Publication year - 2015
Publication title -
vox sanguinis
Language(s) - English
Resource type - Journals
SCImago Journal Rank - 0.68
H-Index - 83
eISSN - 1423-0410
pISSN - 0042-9007
DOI - 10.1111/vox.12297
Subject(s) - nucleic acid , chikungunya , rna , virology , virus , chemistry , biochemistry , biology , gene
Background and Objectives Infections with the mosquito‐borne chikungunya virus ( CHIKV ) can cause febrile illness or be asymptomatic. Laboratory diagnosis of CHIKV is often made with laboratory‐developed nucleic acid amplification technology ( NAT ) assays because there are no U.S. Food and Drug Administration ( FDA )‐approved diagnostic or blood screening assays. We aimed to produce a well‐characterized CHIKV RNA reference reagent ( CHIKV ‐ RR ) for use in NAT assays. Materials and Methods A CHIKV RNA ‐ RR consisting of cell culture‐grown, heat‐inactivated CHIKV diluted in human plasma was assessed by 8 laboratories in a collaborative study.
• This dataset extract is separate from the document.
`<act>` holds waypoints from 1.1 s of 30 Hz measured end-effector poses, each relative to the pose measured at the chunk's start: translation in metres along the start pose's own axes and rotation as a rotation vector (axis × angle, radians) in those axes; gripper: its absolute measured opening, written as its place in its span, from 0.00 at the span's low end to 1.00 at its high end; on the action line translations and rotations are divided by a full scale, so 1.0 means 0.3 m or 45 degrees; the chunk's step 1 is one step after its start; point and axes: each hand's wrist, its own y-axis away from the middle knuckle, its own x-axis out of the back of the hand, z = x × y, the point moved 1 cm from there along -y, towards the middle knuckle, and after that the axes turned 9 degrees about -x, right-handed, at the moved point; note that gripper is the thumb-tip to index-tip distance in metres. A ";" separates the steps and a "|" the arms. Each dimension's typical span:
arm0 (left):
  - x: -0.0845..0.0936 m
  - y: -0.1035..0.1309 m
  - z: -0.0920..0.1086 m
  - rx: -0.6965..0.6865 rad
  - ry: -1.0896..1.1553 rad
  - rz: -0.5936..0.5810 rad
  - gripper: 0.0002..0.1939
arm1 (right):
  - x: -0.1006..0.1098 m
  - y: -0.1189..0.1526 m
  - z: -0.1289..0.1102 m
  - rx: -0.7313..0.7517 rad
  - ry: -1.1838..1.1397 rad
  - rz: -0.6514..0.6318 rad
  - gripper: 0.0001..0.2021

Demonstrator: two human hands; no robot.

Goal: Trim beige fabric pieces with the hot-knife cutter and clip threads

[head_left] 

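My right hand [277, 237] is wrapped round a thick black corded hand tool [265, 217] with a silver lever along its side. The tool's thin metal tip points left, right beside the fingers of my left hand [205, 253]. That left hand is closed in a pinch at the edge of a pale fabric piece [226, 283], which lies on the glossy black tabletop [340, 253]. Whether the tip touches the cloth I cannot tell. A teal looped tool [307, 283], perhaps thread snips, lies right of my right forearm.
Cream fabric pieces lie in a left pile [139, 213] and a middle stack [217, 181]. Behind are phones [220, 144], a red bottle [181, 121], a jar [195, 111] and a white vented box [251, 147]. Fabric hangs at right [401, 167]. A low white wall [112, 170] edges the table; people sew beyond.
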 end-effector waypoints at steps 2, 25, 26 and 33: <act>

The participants were asked to test the CHIKV ‐ RR using their NAT assay(s) by qualitative testing (determination of RNA end‐point by testing log and half‐log dilutions followed by calculation of estimated NAT ‐detectable units/ml, after adjustment for the sample volume used for testing), and by quantitative testing, when available. Results Results from the testing showed that the CHIKV ‐ RR had an estimated overall mean of 7·56 log 10 detectable units/ml, ranging from 6·2 log 10 to 8·6 log 10 . Conclusions The Center for Biologics for Evaluation and Research/ FDA CHIKV RNA ‐ RR for NAT was established with a concentration of 7·56 log 10 detectable units/ml.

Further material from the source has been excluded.